My wife Therese had the idea of going to the gem, mineral, and fossil show held at the State Museum. To humor her, I agreed, though this isn’t really my thing. Well, something to do, a little salutary marital togetherness. I was kind of expecting a dull exhibit, but instead it was a vendor bourse, very different, quite extensive, and fascinating.
We saw some amazing and bizarre stuff; the variety mind-boggling. So many mineral names I’d never heard before, seemingly without end. Many crystals looked quite astonishing, like dramatic little sculptures.
And cool fossils. Lots of ancient cephalopods (sea creatures like squids), highly polished and beautiful; hard to believe they were not carved by cunning artists.
Many items, like those, seemed surprisingly affordable too. As a passionate collector myself (of coins), I could see how people could really get into collecting this stuff. Rocks rock!

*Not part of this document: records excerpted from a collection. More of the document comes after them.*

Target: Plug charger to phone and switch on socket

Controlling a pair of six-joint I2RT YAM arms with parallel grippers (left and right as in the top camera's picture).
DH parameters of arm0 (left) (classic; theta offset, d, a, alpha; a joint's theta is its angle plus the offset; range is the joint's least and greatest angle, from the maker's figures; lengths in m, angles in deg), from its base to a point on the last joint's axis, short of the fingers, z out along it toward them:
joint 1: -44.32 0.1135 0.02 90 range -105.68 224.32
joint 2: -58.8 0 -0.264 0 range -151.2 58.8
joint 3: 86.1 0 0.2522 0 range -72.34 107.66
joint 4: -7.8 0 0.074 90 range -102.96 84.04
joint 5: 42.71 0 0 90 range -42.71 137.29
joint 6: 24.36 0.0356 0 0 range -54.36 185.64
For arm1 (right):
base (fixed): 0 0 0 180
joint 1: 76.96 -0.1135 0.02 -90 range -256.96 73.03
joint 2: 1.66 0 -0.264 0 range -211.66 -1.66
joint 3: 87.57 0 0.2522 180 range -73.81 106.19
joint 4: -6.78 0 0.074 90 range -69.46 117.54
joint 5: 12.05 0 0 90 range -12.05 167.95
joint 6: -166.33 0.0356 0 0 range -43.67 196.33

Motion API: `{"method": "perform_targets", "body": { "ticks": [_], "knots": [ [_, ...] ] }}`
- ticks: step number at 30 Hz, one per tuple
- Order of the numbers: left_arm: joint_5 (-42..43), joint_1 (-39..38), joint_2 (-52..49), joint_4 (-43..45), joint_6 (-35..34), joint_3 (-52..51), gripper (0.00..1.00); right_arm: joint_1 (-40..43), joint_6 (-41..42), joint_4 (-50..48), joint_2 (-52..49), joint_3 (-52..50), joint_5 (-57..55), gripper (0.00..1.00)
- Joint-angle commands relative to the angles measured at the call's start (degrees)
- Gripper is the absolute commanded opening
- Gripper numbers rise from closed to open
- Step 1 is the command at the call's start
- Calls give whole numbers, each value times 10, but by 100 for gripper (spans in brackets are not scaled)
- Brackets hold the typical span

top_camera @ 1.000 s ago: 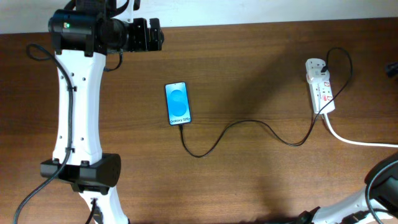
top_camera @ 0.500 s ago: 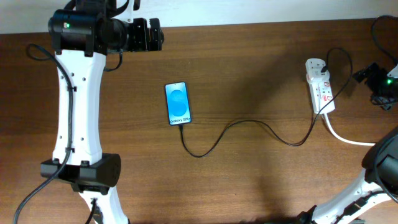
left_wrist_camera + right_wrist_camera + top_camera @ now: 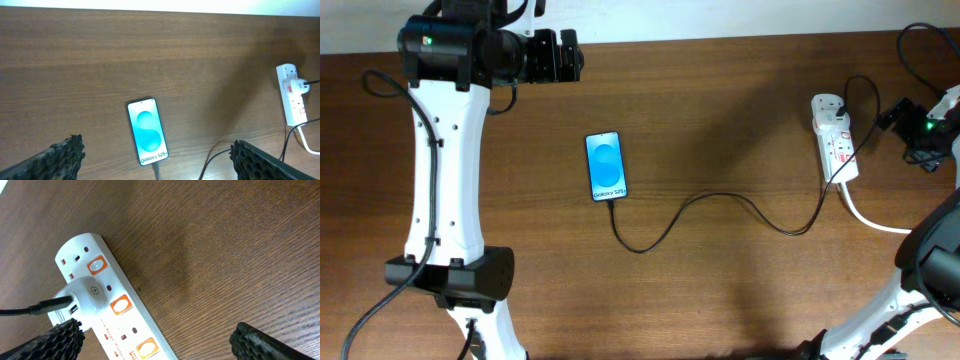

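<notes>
Left gripper: hovering wide open, upper left.
Right gripper: hanging spread beside socket, right edge, seemingly lining up a switch.
Charger: running from socket to phone, apparently plugged.
Phone: lying left of centre.

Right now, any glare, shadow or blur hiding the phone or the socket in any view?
Overhead: even light, phone screen bright but not blown out, soft shadow on the table between it and the socket. Left wrist: a shadow band right of the phone, Galaxy text readable. Right wrist: socket sharp, switches clear, a darker patch on the wood beside it, no glare.
</notes>
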Motion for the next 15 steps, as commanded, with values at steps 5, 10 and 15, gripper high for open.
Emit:
{"method": "perform_targets", "body": {
  "ticks": [5, 10, 15],
  "knots": [
    [-4, 4, 6, 1, 1, 6, 99, -3, 4, -9, -28, 9, -12, 99],
    [-4, 4, 6, 1, 1, 6, 99, -22, 6, -31, -77, 9, -12, 99],
    [-4, 4, 6, 1, 1, 6, 99, -43, 4, -54, -90, 9, -30, 99]
  ]
}}
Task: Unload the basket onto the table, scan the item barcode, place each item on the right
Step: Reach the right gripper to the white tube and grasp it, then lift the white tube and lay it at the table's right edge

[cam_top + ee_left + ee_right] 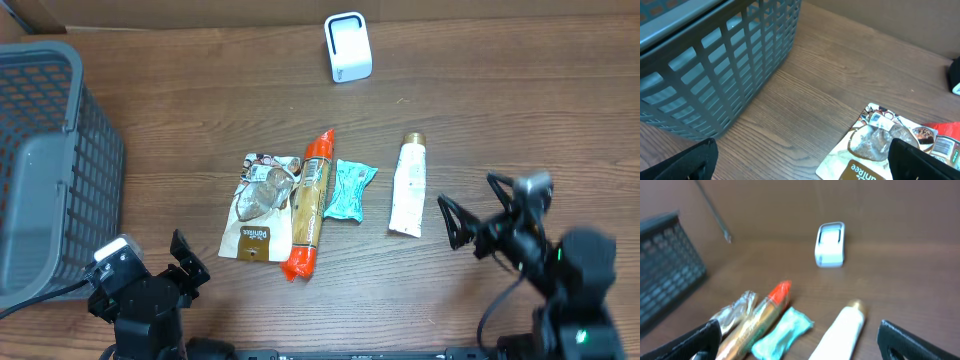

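**Counter lot: four goods, one scanner, one basket; both pairs of fingers spread, holding nothing**

The overhead view alone is taking in the whole lot. The white scanner (348,47) is standing near the far edge of the counter (520,100), well apart from the goods. Four goods are lying in a row mid-counter:
- a brown-and-white snack pouch (262,205);
- an orange-ended sausage stick (310,205), touching the pouch's right edge;
- a teal packet (350,188), just beside the stick;
- a white tube (409,186) with a gold cap, lying apart.

A grey basket (50,150) is occupying the left edge.

The left wrist view is adding the basket's slotted wall and the pouch's printed face. The left fingers (685,162) are standing wide apart over bare wood between basket and pouch.

The right wrist view, blurred, is facing the goods and the scanner beyond. The right fingers (912,340) are likewise standing wide apart.

Bare counter is lying open right of the tube and between the goods and the scanner.
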You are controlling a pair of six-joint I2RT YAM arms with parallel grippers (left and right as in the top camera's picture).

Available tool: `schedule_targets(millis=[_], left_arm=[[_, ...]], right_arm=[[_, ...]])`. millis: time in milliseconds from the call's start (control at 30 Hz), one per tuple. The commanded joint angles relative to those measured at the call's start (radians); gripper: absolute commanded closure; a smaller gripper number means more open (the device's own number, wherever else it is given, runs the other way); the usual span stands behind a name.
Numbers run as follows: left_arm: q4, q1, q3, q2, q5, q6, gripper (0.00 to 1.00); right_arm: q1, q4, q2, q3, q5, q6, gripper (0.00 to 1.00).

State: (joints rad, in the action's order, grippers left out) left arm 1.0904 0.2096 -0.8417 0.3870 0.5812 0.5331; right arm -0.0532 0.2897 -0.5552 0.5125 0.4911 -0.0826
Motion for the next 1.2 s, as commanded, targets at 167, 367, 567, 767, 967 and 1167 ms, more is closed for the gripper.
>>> schedule_targets(millis=[167,367,567,767,967,1167], left_arm=[[-0.001,0.004,0.006,-0.003,0.024,0.014,0.00],[-0.001,0.004,0.006,-0.003,0.024,0.014,0.00],[-0.001,0.004,0.006,-0.003,0.024,0.014,0.00],[-0.001,0.004,0.006,-0.003,0.024,0.014,0.00],[-0.001,0.004,0.006,-0.003,0.024,0.014,0.00],[-0.001,0.004,0.006,-0.003,0.024,0.014,0.00]], right_arm=[[-0.003,0.281,-0.522,0.369,0.201,0.035,0.00],[-0.003,0.310,-0.813,0.399,0.198,0.022,0.00],[-0.004,0.256,-1.018,0.399,0.119,0.031,0.10],[-0.033,0.174,-1.159,0.399,0.119,0.031,0.15],[-0.051,0.089,-1.249,0.399,0.091,0.001,0.25],[-0.051,0.069,-1.255,0.385,0.033,0.002,0.56]])
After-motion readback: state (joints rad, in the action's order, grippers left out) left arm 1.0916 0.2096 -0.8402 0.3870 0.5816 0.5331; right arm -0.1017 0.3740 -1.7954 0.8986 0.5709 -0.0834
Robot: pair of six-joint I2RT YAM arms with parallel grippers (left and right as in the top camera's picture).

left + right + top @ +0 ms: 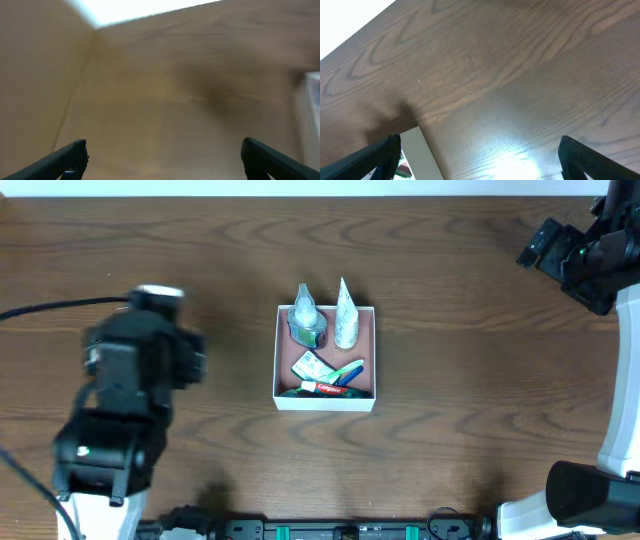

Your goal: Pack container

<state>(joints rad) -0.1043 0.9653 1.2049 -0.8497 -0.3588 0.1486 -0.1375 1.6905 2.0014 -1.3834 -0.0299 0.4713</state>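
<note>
The container (325, 401), a shallow square box with white walls and a reddish-brown inside, sits mid-table. It holds two clear bottles (345, 320), a toothpaste tube (322, 387) and other small toiletries. My left gripper (162, 155) is open and empty over bare wood left of the box; its view is blurred, with the box's edge (312, 85) at far right. My right gripper (480, 155) is open and empty above the table, with the box's white wall (422, 155) by its left finger. Overhead, the left arm (130, 370) is at the left and the right arm (570, 250) at the far right corner.
The wooden table (480, 380) surrounds the box. Its far edge meets a white surface (300, 186). A black cable (50, 308) runs to the left arm. The arm bases (580, 500) stand along the near edge.
</note>
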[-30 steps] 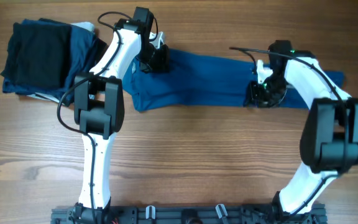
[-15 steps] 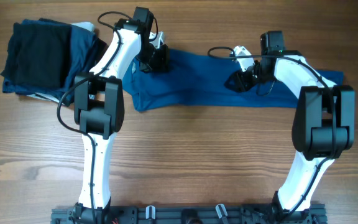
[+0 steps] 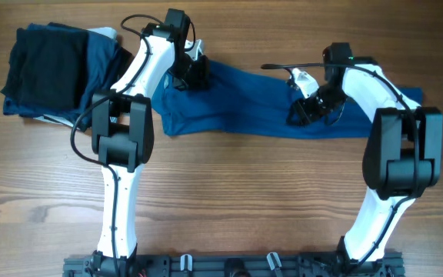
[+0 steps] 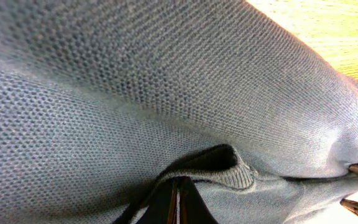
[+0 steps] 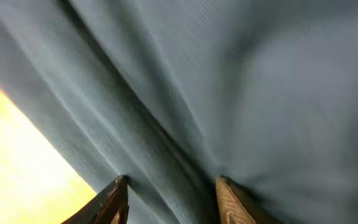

Therese and I tend to be lookers, not buyers, at art shows and the like, and we certainly had no expectation of purchasing anything here. But when I drew attention to one small item, Therese was blown away by it. Next to all the other bigger and dramatic pieces on view, it might not have seemed like much, a very simple little thing. Indeed, its very simplicity made it dramatic in its own way. It was a piece of whiteish rock on which was perched a good sized perfect cube* of silver-black pyrite crystal, about an inch on each side. With surfaces so smooth they were mirrors. I couldn’t recall ever having seen a crystal so geometrically perfect. Therese could hardly believe this was actually made by Nature; it took some convincing.
And this too was not terribly expensive ($45), so we bought it. No sooner had we done so, and moved on to other sellers, suddenly we started seeing similar ones, even cheaper. But none possessed quite the dramatic in-your-face perfection of ours, so I was not unpleased.
It looks other-worldly to me, as though dropped onto our planet by ethereal aliens, like something out of Kubrick’s 2001. With mystical powers.
Therese calls it spooky, saying it almost scares her, and that it changes her relationship with existence.
* Actually, it’s what’s called a rectangular prism, as the facets are not exactly square.